Часто, когда мы приходили к тетушке Ли Энни, у нее бывал и мистер Том Би, но прямого интереса к занятиям он не проявлял. Он посещал их одно за другим, но оставался внешне безучастным, сидел и стругал полено, пока мама объясняла один за другим параграфы, а тетушка Ли Энни пыталась в них разобраться. Мы все думали, он никакого внимания на происходящее не обращал, пока в один прекрасный вечер, когда тетушка Ли Энни пыталась с трудом объяснить маме, что она понимает под словом «юрисдикция», он не воскликнул:
– Нет, нет, Ли Энни! Ты разве не помнишь? Ты толкуешь про присяжных, а юрисдикция означает отправление правосудия, которое зависит от судьи.
Мы в изумлении уставились на него.
– Брат Би, вы уверены, что не хотите присоединиться к нам? – пригласила его мама.
– Нет, нет, мэм, миз[10] Логан. Мне и здесь прекрасно.
Но, несмотря на внешнюю притворную безучастность, и мама, и я заметили, что он все чаще появляется у тетушки Ли Энни, когда мы к ней приходим, а несколько раз даже провожал тетушку Ли Энни к нам, когда занятия проходили в нашем доме.
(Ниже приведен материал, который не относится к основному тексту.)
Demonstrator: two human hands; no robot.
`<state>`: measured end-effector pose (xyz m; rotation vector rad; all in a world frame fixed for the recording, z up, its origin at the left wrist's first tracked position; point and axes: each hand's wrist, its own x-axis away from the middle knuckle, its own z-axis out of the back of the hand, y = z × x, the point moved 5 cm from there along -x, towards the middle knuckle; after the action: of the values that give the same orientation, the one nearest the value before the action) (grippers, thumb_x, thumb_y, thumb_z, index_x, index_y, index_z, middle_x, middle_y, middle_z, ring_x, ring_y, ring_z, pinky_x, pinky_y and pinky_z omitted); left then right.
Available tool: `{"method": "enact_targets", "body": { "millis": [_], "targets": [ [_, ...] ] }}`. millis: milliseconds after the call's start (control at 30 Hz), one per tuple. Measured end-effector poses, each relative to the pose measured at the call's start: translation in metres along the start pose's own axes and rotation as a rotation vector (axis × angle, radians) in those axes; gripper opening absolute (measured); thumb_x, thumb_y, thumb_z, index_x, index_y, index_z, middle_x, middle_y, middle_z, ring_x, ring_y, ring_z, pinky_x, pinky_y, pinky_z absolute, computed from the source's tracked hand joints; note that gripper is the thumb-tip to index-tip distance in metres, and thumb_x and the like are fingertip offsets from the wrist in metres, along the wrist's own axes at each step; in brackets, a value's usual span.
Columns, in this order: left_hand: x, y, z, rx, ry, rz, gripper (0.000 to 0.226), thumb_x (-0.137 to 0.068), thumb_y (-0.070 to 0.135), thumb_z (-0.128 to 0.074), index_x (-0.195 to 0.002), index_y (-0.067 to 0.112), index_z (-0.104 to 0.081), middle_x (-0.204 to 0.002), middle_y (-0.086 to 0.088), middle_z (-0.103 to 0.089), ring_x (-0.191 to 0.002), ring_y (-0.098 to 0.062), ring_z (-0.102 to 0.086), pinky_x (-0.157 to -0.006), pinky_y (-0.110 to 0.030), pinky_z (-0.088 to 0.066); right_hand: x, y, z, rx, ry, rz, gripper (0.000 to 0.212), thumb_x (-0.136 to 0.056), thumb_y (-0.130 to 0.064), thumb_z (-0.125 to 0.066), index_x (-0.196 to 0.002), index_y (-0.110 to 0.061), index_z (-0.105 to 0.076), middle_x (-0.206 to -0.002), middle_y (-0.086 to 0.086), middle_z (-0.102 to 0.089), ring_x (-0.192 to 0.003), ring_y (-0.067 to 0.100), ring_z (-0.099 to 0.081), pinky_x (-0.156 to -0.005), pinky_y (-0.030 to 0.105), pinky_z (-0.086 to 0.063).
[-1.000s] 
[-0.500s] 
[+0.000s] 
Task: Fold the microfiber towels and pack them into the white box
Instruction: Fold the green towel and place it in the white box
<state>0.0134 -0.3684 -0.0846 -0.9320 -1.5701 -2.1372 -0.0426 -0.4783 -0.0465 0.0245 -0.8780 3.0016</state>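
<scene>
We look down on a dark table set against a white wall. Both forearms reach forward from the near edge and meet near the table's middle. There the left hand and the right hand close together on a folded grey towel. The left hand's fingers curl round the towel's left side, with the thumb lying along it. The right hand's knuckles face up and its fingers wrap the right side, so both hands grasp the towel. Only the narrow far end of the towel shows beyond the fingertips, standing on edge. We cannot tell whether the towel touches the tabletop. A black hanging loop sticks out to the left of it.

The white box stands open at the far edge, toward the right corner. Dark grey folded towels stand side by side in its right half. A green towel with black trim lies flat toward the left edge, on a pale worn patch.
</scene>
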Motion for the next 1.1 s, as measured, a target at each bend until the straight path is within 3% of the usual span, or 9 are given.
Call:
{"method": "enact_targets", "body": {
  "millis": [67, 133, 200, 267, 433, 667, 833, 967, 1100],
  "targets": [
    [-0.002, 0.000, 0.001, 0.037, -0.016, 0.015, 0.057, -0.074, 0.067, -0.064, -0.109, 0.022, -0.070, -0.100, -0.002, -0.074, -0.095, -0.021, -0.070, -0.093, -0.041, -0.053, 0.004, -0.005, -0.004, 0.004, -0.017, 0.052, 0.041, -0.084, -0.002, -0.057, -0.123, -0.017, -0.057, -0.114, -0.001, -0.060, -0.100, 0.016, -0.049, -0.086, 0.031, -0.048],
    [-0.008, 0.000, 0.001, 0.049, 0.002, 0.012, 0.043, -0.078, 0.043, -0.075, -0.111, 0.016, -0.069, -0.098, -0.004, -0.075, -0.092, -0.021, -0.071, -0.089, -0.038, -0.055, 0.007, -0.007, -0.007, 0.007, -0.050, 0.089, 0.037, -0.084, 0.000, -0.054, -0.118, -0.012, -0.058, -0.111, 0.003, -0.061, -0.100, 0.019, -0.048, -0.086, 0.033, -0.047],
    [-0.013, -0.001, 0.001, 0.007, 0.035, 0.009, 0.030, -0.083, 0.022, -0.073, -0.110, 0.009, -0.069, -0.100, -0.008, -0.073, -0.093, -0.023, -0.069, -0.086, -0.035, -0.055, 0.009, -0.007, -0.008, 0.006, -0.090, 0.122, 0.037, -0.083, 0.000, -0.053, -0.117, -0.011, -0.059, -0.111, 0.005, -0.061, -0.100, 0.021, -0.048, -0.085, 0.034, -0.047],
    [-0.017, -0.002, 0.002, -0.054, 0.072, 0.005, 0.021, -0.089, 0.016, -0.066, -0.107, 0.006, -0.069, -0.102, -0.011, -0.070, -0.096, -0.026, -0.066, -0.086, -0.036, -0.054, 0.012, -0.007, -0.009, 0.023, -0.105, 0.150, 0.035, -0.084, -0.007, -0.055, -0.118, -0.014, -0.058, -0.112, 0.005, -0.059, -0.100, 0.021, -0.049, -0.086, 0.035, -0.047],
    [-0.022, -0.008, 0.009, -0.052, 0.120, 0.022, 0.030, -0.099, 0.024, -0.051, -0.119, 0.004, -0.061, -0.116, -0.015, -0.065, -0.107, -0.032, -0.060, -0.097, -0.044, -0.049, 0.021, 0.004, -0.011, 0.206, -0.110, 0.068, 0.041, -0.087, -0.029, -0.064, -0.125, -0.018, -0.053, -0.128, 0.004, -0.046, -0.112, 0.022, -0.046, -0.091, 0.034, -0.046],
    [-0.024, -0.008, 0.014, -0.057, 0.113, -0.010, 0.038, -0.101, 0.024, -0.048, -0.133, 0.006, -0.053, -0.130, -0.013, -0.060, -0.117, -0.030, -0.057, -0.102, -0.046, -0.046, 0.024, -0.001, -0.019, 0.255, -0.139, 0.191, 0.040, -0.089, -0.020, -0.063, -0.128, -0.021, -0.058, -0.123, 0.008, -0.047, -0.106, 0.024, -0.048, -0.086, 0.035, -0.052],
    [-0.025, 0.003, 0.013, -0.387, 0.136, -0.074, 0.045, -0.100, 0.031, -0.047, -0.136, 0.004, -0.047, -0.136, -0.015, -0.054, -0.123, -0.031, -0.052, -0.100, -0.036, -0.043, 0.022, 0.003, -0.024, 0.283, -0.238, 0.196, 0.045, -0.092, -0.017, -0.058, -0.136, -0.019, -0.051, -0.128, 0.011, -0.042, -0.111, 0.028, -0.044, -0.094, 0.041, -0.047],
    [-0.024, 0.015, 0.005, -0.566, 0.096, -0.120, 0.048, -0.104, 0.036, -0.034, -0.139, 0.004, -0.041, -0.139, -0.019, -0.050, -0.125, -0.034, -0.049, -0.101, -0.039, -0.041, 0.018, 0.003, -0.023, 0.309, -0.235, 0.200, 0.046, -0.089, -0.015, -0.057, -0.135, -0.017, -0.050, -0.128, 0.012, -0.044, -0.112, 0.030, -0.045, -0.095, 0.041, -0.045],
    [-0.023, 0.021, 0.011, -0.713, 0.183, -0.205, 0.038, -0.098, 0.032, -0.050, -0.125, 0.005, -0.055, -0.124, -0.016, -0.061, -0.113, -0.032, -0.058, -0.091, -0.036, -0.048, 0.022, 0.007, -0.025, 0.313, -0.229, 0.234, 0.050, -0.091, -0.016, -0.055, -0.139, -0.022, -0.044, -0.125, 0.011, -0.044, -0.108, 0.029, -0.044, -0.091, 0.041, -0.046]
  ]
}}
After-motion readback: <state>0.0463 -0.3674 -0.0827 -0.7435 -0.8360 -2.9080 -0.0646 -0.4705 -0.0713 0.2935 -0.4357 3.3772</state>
– Тебя не раздражает этот Том Би? Сидит себе в стороне, строгает стружку, пока ты ведешь занятия, – спросила однажды после урока с некоторой досадой Ба. – Меня очень раздражает. Притворяется, будто ничего его не интересует, а сам готов поправить любого, кто неправильно ответит.
Мама улыбнулась, подметив, что Ба не очень-то поправилось, когда мистер Том Би ее три раза за вечер поправлял.
– Да нет, нисколько. Мне это даже нравится.
Что касается меня, то занятия с мамой вдруг помогли мне за сухими словами конституции различить настоящий смысл. Мама объяснила, что многие законы в теории вполне справедливы и хороши. Беда в том, как их применяют на деле. Если бы судьи и суд действительно считали всех равными, а не делили на черных и белых, жизнь бы стала намного легче и приятней. Мама сказала, что, возможно, и придет день, когда у всех будут равные права, но, судя по тому, что она видит сейчас, это произойдет очень нескоро. Про себя я надеялась, что все-таки скорей, чем она предполагает. Я мечтала, что еще при жизни успею насладиться хоть чуть-чуть этой свободой и справедливостью, которые обещает конституция. До шестидесяти четырех лет мне ждать не хотелось.